Circular reporting by Wikipedia and the press

Prominent examples of false claims that were propagated on Wikipedia and in news sources because of circular reporting:

- 2007: Wikipedia and The Independent propagated the false information that comedian Sacha Baron Cohen had worked at Goldman Sachs.
- 2008: A student arbitrarily added, "also known as....Brazilian Aardvarks" to the article on the coati, leading to subsequent commentary on the mammal that mentioned this nickname. Outlets repeating the nickname included The Independent, the Daily Express, the Metro, The Daily Telegraph, the Daily Mail, a book published by the University of Chicago, and a scholarly work published by the University of Cambridge.
- 2008: A user added a fake "xeraflop" prefix to the Wikipedia page about floating point operations per second. It was then reported in The New York Times.
- 2009: The middle name "Wilhelm" was falsely added into Karl-Theodor zu Guttenberg's name. This was propagated by a raft of publications, including German and international press.
- 2009: An incorrect release year of 1991 was added to the Wikipedia article of the Casio F-91W watch. The BBC repeated this in a 2011 article. Communication with primary sources repeatedly confirmed a 1989 release year, but because the BBC is usually a reliable secondary source, their use of 1991 made the misinformation difficult to remove. In 2019, KSNV cited this incident as another example of citogenesis. The correct year was only restored after that review, with the KSNV article becoming cited in the article to support restoring the 1989 release date.
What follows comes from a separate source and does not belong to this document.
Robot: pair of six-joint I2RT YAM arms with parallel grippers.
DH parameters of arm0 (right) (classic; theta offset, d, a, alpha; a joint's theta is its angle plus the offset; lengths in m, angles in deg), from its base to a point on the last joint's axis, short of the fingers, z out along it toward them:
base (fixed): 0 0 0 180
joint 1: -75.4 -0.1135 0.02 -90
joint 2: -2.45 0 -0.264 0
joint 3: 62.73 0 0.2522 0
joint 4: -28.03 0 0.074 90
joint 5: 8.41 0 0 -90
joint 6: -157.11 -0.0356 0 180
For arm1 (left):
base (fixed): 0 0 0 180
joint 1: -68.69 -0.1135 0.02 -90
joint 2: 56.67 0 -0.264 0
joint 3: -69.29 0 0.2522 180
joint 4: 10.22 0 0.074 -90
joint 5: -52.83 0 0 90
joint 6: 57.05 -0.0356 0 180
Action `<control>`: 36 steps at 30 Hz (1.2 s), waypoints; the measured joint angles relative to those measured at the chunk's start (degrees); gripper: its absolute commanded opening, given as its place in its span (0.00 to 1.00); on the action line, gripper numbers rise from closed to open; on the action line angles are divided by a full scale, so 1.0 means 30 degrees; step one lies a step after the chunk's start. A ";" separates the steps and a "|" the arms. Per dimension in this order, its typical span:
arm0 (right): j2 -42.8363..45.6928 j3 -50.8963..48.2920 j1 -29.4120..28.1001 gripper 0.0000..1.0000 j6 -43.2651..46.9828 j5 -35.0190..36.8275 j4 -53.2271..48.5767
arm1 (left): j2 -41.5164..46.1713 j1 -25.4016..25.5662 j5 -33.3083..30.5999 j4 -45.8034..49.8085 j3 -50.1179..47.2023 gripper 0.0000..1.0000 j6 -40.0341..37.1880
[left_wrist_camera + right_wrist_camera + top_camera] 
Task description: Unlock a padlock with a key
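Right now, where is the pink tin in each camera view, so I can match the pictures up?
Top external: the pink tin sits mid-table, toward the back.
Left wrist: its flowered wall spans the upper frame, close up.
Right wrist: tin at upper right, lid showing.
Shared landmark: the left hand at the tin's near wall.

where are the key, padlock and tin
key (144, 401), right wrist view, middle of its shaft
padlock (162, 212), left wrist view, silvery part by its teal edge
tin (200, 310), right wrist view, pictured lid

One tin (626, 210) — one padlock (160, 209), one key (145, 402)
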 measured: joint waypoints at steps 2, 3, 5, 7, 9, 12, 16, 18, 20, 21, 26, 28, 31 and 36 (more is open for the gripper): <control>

- 2014: A statement was anonymously added to the Wikipedia page on UK comedian Dave Gorman stating that he had "taken a career break for a sponsored hitchhike around the Pacific Rim countries". When this was questioned, an article published at a later date (September 2014) in The Northern Echo, a daily regional newspaper in North East England was cited as evidence. Gorman repudiated the claim in episode 3, season 4 of his UK television show Modern Life Is Goodish (first broadcast 22 November 2016).
- 2022: A hoax article about Alan MacMasters, purported inventor of the toaster, was discovered to have been picked up in news media later used as citations.